- EXERCISE DIRECTIONS -
Below is a listing; repeat exactly the lines from the one containing "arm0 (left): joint" to the one containing "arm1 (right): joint", both included.

----

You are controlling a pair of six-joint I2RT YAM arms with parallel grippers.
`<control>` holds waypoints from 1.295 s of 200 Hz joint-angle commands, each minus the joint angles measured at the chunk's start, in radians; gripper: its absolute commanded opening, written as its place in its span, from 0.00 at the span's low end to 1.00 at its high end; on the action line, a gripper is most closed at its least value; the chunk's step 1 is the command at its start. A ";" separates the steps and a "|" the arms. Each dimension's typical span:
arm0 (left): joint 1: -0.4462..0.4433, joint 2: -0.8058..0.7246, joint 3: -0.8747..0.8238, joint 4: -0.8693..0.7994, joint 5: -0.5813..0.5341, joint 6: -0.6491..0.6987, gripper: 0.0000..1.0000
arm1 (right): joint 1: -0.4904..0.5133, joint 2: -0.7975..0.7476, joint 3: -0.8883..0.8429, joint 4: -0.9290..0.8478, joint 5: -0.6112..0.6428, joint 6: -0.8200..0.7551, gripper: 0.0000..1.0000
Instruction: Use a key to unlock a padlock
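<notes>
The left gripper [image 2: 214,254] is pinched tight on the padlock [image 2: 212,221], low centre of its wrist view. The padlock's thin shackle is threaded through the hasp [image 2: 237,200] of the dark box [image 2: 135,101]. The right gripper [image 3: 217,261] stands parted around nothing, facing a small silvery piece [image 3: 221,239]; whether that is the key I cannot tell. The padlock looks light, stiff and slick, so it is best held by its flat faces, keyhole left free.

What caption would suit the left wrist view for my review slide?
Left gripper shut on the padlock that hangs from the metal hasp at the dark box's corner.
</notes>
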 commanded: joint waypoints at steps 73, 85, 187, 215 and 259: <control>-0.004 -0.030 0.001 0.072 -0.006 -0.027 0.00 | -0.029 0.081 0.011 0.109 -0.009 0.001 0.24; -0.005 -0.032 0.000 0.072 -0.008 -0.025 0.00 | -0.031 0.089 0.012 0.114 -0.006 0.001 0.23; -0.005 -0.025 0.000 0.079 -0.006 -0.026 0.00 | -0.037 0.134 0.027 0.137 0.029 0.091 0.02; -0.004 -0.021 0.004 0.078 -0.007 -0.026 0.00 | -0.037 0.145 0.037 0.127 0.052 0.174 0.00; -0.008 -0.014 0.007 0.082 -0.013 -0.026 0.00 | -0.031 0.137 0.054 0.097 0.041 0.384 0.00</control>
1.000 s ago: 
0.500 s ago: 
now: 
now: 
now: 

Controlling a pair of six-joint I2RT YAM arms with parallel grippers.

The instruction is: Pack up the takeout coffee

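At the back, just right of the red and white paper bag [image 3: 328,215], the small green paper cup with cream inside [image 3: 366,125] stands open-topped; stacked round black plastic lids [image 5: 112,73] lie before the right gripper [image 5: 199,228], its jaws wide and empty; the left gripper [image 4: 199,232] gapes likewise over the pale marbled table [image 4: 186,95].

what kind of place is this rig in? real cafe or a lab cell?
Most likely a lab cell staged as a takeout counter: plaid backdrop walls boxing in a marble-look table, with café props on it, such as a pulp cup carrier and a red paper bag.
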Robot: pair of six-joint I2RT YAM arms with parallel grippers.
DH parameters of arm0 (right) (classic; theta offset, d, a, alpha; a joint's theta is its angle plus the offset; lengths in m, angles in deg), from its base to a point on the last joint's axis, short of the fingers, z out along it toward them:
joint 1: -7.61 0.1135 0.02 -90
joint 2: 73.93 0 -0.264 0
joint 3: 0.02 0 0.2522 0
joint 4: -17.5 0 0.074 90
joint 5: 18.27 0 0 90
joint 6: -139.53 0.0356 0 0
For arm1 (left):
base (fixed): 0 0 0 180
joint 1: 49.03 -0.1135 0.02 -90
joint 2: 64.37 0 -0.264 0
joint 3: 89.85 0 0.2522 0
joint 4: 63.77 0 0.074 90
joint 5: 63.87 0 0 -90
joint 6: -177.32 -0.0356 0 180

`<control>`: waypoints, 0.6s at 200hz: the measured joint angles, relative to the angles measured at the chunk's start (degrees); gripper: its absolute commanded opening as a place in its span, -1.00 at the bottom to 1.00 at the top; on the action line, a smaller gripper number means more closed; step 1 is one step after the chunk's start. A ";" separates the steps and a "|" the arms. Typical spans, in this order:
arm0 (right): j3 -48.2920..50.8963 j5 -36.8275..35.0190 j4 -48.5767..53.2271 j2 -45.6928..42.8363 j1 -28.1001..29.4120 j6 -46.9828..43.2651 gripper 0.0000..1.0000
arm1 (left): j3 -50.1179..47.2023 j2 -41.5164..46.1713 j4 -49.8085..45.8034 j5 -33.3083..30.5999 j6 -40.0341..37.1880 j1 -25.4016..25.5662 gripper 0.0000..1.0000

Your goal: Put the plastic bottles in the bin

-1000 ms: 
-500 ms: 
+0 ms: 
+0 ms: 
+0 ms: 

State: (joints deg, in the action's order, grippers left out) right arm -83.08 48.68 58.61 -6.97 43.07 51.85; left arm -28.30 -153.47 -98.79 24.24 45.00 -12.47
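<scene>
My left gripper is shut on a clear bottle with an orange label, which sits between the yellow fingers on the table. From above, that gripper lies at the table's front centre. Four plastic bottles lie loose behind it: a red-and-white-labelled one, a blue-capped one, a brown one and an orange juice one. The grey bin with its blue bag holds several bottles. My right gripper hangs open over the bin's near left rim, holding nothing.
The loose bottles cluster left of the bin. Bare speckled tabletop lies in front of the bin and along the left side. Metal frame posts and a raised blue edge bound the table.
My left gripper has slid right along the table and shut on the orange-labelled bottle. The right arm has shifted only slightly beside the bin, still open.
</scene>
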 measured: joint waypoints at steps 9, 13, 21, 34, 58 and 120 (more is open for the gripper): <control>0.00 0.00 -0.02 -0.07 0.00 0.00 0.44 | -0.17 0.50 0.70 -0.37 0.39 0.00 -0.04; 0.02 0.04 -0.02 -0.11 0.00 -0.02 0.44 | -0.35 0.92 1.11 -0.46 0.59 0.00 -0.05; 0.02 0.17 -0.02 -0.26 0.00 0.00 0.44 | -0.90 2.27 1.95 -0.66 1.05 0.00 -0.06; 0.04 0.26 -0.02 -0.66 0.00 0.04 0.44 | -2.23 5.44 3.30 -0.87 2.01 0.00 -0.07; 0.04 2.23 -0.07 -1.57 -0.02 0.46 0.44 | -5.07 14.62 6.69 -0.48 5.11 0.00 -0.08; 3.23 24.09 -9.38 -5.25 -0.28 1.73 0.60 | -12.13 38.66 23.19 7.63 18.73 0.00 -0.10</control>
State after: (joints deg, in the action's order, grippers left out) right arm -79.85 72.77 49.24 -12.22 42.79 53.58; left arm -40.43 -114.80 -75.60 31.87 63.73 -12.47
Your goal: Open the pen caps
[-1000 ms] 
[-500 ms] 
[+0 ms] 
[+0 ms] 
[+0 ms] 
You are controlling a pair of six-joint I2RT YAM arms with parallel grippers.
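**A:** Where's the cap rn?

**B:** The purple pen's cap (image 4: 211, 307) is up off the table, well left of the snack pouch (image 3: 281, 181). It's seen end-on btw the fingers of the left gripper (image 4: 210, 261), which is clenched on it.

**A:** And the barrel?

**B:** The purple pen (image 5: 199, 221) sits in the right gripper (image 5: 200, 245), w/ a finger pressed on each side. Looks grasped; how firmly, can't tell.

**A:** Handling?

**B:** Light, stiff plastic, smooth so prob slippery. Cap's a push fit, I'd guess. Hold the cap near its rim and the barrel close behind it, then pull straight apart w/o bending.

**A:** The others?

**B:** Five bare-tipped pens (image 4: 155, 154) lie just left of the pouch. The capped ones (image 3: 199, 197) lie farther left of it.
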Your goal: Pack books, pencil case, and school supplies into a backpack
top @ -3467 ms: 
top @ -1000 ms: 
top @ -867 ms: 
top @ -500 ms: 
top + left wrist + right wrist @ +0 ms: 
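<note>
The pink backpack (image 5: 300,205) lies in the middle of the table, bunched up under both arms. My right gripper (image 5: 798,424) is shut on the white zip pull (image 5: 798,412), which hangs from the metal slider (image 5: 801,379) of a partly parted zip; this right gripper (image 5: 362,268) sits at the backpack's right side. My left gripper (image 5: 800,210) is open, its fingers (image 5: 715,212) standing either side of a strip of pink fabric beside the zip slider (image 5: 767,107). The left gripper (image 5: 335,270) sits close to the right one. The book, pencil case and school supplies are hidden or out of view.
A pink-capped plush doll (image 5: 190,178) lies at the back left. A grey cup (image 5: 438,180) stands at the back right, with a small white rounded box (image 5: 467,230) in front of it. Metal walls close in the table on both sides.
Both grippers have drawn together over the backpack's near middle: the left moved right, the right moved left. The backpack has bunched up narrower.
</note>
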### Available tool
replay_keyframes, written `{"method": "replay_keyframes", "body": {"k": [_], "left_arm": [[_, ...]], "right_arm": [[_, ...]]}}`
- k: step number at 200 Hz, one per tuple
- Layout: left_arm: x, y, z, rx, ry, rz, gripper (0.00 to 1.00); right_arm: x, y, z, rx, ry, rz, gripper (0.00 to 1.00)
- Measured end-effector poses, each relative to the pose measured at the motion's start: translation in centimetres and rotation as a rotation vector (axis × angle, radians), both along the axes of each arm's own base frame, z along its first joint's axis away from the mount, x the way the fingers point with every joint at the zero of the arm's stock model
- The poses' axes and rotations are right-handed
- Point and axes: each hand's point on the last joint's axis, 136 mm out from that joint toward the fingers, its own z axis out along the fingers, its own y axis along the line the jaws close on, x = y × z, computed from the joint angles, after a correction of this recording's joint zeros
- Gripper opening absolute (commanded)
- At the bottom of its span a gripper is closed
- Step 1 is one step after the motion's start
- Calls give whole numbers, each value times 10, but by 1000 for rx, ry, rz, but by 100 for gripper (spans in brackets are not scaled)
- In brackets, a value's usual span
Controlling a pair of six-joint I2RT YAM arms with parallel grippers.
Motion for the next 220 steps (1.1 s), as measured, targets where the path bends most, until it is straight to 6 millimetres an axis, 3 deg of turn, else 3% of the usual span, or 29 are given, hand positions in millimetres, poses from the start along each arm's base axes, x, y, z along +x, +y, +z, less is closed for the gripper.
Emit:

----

- OUTPUT FOR THIS TASK -
arm0 (left): joint 1: -0.4462..0.4433, joint 2: -0.8058..0.7246, joint 3: -0.8747..0.8238, joint 4: -0.8693..0.7994, joint 5: -0.5813..0.5341, joint 6: -0.6491..0.6987, gripper: 0.0000..1.0000
arm1 (right): joint 1: -0.4904..0.5133, joint 2: -0.7975..0.7476, joint 3: -0.8883..0.8429, joint 4: -0.9290..0.8478, joint 5: -0.6112..0.6428, joint 6: -0.8200..0.7551, gripper: 0.0000..1.0000

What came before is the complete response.